Yes, transfer without selling should be no problem at all. I expect to get professional help for my taxes in both countries regardless though. Nothing I want to deal with.


JustLurking said:


> Just one added note, for consideration. The US offers tax-deferred accounts aimed at saving for retirement (IRA, 401k, and so on). And the usual advice for US investors is to use these accounts to the maximum, to mitigate US income taxes.
> 
> However, if you only plan to stay temporarily in the US, I'd recommend thinking very carefully about whether or not you should participate in these types of account. You cannot move them out of the US intact (most EU countries allow pensions to be transferred between them, but US pensions are entirely immobile), leaving you with the choice of either retaining these accounts over potentially decades, or taking early withdrawal and facing penalties for doing so that may well more than destroy any earlier tax and other advantages from using them.
> 
> Whether or not you should use an IRA or 401k depends on several factors.
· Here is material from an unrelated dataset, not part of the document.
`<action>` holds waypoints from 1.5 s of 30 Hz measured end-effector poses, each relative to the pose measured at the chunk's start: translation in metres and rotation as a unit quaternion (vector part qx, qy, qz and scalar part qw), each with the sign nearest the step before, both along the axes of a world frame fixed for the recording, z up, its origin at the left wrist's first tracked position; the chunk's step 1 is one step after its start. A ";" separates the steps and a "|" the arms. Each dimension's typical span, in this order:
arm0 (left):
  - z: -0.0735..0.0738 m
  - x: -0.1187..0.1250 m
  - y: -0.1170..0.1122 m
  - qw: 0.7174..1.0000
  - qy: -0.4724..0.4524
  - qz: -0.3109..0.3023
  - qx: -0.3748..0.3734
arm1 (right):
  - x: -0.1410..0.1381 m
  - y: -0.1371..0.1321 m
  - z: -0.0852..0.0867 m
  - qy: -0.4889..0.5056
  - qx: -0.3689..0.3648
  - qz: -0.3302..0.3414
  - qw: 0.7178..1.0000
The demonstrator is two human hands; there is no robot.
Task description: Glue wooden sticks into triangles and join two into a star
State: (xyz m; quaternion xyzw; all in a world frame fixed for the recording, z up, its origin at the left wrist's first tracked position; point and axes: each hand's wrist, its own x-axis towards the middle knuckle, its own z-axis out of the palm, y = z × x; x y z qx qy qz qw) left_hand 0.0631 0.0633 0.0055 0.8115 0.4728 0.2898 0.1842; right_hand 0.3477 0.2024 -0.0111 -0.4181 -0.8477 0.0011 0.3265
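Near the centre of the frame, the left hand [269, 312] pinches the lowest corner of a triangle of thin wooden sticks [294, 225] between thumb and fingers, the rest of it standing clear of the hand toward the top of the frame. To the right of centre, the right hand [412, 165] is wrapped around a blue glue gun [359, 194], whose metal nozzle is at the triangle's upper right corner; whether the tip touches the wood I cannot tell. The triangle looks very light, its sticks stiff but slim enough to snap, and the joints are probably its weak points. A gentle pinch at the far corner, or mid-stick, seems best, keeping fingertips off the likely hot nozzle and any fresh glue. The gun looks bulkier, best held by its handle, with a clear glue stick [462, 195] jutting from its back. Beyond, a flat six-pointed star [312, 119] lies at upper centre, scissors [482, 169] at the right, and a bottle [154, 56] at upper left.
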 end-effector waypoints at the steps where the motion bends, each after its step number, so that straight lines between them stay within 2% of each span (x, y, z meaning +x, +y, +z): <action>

Your marginal federal and state tax rates, the size of any employer match, the amount of time you expect to spend in the US, the penalty for early withdrawal if you do not keep these US accounts on leaving the US, how any future residence country will treat the accounts if you do keep them, your exposure to US estate taxes (start at $60k for nonresident aliens in countries without a US estate tax treaty), and your general tolerance for US political risk emanating from a congress that is always ready to tax people who have no vote or voice in the US.


I get a generous employer match for the 401k, so I will most likely contribute to max that out. I am aware this will be inaccessible money for a long time, so I won't go beyond what I get matched and keep the rest in regular accounts. Thanks for pointing out potential tax implications, I will investigate this.